Earnt is a word I have tried playing myself, smaug, more than once. But when I investigated, I concluded it wasn't a real word. The
Pocket Fowler's Modern English Usage (2008) says:
earn has a past and past participle form earned (They earned £200 a week / earned income), although earnt is found from time to time in newspapers, reflecting its pronunciation and by analogy with learnt
The same book also says elsewhere that, "
earnt is not standard, but is increasingly found".
This doesn't quite square with the idea that it is an archaic form, as suggested by some of the contributors in the link RM supplied. And indeed, one of the posts there noted that
earnt is not mentioned in the
OED, which would seem to rule out any regular use of it at any period in the history of the language. (And note that the Dickens quote is from a magazine he edited, not from one of his novels.)
On the other hand,
Wiktionary lists it, labeled "British, rare", and with the following usage note:
This is an uncommon (<0.5% as common as earned in the British National Corpus) but entirely acceptable alternative form of the simple past and past participle earned. Still considered to be incorrect by many, who are largely unaware of the historical development of the English language. Other verbs which can be declined in this way are: learn (learnt), dream (dreamt), spell (spelt).

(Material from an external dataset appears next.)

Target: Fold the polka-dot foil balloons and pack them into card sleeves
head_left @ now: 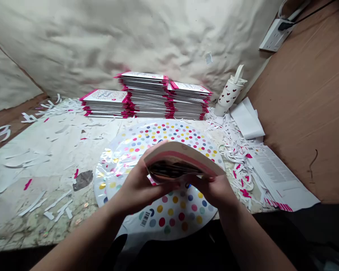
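Observation:
Between my two hands is a paper packet or sleeve, its mouth bowed wide and facing me. Dark, layered edges show inside it, too dim to identify. My left hand grips its left end, with the thumb along the lower edge. At the opposite end, my right hand is closed on the lower right corner. Below both hands lies a flat, shiny white foil balloon with multicoloured dots and a barcode near its front. Its near part overhangs the table edge.
Several pink-edged packets stand in three stacks at the back. Right of them are a heart-patterned tumbler, white paper shreds and fanned printed sheets. More paper strips litter the left of the worn table. A power socket hangs upper right.

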Motion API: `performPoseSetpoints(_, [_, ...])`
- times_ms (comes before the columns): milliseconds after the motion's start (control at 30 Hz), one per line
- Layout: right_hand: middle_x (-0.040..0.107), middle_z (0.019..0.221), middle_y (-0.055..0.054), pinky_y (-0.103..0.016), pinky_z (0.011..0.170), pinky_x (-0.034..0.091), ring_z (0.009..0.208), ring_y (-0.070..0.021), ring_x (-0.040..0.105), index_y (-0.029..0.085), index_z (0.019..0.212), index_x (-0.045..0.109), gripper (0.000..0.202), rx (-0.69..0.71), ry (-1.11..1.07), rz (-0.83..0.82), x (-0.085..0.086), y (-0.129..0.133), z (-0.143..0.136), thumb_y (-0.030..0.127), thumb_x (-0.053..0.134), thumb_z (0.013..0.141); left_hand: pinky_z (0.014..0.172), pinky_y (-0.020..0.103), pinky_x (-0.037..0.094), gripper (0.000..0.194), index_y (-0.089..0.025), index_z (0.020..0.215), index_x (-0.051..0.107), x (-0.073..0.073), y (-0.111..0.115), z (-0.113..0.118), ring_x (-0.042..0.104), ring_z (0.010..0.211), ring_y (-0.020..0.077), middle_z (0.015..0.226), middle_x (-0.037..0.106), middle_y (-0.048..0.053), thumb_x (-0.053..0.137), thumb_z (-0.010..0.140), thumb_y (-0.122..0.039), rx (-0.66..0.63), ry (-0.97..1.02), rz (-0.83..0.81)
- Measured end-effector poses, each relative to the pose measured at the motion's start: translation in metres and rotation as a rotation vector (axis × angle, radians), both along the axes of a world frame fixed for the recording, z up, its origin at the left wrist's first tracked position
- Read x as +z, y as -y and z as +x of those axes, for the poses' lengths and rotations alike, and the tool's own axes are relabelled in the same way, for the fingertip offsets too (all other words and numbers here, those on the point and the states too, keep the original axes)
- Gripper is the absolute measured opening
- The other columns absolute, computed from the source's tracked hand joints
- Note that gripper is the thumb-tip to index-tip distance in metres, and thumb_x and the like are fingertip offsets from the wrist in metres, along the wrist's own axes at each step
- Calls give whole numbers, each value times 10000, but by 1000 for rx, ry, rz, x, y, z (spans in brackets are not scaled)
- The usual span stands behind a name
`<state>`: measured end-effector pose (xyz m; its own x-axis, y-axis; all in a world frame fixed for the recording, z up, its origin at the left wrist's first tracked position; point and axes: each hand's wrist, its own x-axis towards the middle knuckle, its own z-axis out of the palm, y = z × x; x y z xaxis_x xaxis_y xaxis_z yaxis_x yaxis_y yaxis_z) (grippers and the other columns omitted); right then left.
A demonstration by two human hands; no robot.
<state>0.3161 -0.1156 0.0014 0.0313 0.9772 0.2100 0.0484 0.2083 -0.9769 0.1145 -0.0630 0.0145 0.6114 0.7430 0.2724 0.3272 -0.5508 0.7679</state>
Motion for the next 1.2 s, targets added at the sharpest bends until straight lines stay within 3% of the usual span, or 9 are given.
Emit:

Wiktionary is compiled by volunteers, so its judgements don't carry as much weight for me as Fowler's Usage Guide. (It was at the foot of a list of verbs with -t and -ed endings that this work singled out
earnt as not standard.)
So, it seems to me that
earnt is a variant form that is coming into wider use in some circles, rather than an old form that is still in occasional use. It is still not accepted as part of standard English by dictionaries, so I would recommend against any forumites using it in their Nobel Prize acceptance speeches, but it does seem to be used quite frequently in professionally edited publications, such as British and Australian newspapers and some books, especially non-fiction.
The
Times Online Style Guide prohibits the word:
past tense of verbs almost always prefer the shorter form using final -t where appropriate; eg, spelt not spelled, dreamt not dreamed (though NEVER earnt for earned)
However
earnt does appear about 134 times in the Times Online index, including
an example as recently as two days ago ("...the company earnt £4.1 million in the year ending March.")
I could find no examples in the books at Project Gutenberg, but there were numerous hits in Google Book Search.
With the level of usage it now has, I suspect that
earnt will eventually find its way into the dictionaries as an alternate form of
earned. But in any case, it does seem to have become part of the language used by quite a few writers, and I think we should accept it as a rare word.